● **ASSIGNMENT**: Return exactly the span that opens with the line containing "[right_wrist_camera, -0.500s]" and closes with the final line of the records, both included.
EXCERPTED RECORDS Block Start
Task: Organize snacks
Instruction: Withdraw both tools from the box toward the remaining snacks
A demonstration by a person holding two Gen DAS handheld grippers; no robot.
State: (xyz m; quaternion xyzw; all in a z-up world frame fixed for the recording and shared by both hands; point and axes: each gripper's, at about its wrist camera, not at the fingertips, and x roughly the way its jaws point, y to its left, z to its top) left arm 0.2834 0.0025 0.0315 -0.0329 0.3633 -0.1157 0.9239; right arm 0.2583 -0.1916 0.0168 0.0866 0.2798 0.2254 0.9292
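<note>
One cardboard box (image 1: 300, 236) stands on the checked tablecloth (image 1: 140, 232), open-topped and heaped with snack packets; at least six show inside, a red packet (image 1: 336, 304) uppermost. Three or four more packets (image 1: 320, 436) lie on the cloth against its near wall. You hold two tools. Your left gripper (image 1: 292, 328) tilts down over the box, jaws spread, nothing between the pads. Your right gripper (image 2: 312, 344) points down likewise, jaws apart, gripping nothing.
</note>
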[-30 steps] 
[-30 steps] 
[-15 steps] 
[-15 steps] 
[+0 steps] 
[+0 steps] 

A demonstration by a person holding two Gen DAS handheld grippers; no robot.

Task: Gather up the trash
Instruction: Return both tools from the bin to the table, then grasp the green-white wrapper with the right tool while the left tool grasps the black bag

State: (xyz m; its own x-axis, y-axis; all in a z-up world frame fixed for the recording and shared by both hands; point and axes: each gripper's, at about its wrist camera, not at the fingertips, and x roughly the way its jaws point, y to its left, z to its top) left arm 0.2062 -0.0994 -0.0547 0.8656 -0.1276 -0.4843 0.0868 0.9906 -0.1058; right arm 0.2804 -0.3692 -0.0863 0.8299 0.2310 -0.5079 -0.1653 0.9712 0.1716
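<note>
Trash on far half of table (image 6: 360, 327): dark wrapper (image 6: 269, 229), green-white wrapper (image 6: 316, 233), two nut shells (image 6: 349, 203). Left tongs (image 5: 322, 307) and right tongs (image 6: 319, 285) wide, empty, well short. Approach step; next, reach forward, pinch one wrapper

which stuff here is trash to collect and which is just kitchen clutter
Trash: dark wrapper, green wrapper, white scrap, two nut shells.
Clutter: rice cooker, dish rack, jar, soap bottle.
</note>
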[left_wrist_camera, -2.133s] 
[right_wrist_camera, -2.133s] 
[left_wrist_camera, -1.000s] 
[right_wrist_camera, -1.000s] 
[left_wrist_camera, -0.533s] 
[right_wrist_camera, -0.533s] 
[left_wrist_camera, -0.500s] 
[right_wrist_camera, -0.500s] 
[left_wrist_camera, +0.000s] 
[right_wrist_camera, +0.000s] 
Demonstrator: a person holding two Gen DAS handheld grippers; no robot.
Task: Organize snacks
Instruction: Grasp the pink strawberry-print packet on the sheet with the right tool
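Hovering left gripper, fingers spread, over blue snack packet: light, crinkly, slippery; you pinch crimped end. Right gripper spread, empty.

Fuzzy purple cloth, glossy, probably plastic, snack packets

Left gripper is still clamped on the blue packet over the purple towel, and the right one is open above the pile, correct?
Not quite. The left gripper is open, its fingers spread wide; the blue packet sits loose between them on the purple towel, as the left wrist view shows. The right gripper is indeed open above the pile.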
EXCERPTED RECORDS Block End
● **EXERCISE RESULT**:
[right_wrist_camera, -0.500s] 
[left_wrist_camera, +0.000s] 
[right_wrist_camera, +0.000s] 
Demonstrator: a person holding two Gen DAS handheld grippers; no robot.
Task: Organize snacks
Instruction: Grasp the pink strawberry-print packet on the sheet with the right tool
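Hovering left gripper, fingers spread, over blue snack packet: light, crinkly, slippery; you pinch crimped end. Right gripper spread, empty.

Fuzzy purple cloth, glossy, probably plastic, snack packets

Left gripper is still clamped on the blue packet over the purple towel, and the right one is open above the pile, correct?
Not quite. The left gripper is open, its fingers spread wide; the blue packet sits loose between them on the purple towel, as the left wrist view shows. The right gripper is indeed open above the pile.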

What the exercise required has been answered in full.